=== Stored data ===
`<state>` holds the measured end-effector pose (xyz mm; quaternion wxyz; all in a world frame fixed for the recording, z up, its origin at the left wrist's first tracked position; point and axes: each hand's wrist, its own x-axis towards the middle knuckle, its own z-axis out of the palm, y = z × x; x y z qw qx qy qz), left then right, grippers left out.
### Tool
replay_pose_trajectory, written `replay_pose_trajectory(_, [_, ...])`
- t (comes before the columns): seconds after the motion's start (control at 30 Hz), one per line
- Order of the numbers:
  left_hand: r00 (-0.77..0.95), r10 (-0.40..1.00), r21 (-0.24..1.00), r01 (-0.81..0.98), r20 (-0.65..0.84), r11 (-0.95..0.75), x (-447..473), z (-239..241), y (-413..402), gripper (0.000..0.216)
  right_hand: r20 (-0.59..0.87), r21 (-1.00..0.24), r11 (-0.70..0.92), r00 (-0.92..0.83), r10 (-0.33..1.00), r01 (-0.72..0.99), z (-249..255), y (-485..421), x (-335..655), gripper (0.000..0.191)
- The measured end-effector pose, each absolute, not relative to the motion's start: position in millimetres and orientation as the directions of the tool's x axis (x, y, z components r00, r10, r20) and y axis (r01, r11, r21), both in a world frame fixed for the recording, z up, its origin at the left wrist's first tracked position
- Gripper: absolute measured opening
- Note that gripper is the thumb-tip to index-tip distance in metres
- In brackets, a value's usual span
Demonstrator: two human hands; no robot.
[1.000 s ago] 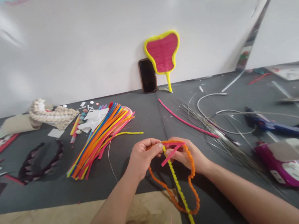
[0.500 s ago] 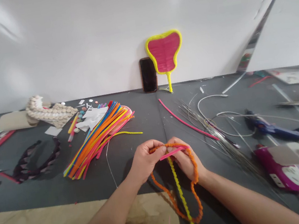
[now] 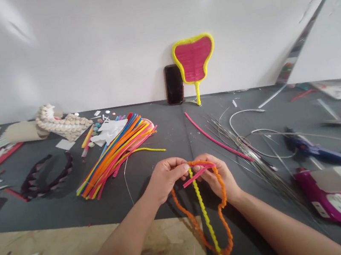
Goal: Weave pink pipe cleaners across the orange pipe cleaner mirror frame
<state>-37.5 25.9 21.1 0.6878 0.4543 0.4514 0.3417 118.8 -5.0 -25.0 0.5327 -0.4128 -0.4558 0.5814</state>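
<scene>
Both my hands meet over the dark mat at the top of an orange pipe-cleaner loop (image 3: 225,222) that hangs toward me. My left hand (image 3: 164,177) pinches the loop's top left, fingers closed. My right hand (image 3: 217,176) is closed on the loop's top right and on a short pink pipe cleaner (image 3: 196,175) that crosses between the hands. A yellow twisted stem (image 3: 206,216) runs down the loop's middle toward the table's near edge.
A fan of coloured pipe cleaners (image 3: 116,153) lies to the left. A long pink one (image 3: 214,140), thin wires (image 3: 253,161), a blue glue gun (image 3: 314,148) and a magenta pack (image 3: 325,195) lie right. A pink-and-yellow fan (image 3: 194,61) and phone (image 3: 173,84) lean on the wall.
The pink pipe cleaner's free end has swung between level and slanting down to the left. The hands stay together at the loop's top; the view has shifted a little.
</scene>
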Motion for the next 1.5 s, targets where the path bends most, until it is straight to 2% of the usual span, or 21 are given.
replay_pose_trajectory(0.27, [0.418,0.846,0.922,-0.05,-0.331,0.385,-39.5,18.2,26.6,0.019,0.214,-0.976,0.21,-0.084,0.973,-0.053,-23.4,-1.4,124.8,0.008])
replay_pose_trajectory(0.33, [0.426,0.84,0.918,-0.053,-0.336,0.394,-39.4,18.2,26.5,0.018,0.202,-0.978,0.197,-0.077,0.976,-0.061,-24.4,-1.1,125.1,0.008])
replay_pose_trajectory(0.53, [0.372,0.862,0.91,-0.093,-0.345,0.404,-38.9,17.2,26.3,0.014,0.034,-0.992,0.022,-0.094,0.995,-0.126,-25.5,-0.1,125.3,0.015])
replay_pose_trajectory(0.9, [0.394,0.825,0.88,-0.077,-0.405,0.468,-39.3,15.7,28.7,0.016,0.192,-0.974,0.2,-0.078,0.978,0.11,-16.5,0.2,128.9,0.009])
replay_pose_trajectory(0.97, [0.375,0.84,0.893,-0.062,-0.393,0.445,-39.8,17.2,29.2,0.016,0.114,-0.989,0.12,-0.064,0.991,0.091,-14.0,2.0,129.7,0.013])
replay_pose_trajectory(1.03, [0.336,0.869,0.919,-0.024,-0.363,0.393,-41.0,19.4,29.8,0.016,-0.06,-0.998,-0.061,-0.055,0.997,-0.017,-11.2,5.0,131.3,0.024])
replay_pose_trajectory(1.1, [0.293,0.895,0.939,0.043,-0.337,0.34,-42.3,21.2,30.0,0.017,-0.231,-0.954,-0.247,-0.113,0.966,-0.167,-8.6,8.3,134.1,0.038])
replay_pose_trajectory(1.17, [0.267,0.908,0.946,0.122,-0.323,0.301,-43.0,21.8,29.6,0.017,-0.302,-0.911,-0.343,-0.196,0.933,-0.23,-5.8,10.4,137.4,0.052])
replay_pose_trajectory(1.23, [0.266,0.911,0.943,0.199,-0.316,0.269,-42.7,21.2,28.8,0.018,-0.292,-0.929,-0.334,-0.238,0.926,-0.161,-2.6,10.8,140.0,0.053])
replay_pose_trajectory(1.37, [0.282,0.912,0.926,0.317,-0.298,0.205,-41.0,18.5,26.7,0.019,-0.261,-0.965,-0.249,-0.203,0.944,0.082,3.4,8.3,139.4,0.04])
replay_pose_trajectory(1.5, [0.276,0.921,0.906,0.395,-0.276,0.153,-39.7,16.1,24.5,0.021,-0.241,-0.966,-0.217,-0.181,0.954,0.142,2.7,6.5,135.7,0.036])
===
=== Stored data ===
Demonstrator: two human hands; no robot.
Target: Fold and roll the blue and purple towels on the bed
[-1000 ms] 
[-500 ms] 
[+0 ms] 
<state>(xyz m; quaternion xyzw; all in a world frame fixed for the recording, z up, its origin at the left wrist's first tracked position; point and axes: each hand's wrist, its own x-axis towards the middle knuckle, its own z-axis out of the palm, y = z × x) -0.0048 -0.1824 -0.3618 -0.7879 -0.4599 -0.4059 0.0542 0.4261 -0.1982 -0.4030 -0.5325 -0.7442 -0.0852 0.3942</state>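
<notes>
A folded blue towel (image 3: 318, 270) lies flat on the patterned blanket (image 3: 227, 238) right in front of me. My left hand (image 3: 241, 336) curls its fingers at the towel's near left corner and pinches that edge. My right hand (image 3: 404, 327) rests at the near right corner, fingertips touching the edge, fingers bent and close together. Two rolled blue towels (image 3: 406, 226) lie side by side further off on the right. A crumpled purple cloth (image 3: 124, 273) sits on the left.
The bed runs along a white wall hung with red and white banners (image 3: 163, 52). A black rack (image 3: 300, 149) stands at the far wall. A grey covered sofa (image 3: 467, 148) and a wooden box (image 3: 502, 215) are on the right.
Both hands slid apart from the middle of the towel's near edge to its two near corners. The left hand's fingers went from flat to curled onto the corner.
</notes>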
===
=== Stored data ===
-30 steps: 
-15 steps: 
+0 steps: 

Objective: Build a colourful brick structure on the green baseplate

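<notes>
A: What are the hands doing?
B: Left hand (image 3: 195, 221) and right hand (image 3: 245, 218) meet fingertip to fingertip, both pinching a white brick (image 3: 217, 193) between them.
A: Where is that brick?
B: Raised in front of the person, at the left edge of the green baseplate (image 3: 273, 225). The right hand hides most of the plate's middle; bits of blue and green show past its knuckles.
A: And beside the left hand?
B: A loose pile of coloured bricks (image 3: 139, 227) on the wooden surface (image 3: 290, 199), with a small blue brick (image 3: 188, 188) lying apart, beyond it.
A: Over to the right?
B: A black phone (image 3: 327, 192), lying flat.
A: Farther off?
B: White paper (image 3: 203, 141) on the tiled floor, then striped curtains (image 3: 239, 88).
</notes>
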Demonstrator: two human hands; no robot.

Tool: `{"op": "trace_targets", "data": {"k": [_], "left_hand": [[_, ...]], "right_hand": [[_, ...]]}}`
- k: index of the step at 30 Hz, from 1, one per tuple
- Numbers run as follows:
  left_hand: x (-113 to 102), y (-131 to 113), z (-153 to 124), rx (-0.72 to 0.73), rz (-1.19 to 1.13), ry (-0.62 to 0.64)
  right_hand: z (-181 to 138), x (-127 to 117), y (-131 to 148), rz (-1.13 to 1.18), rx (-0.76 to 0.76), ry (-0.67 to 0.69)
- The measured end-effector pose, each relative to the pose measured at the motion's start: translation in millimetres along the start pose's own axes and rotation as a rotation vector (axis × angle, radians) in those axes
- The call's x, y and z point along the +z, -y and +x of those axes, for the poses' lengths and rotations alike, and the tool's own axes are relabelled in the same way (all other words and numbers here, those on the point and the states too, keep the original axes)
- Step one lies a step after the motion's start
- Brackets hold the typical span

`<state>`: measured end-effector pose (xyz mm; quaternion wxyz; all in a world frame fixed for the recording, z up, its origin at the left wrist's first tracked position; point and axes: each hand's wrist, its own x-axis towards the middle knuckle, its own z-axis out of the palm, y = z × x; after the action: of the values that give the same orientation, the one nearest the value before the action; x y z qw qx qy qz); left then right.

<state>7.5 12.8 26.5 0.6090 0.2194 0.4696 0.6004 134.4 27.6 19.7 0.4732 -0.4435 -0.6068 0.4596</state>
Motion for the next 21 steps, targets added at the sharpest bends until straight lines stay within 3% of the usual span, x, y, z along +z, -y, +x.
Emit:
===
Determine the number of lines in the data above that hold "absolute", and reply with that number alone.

## Written response
2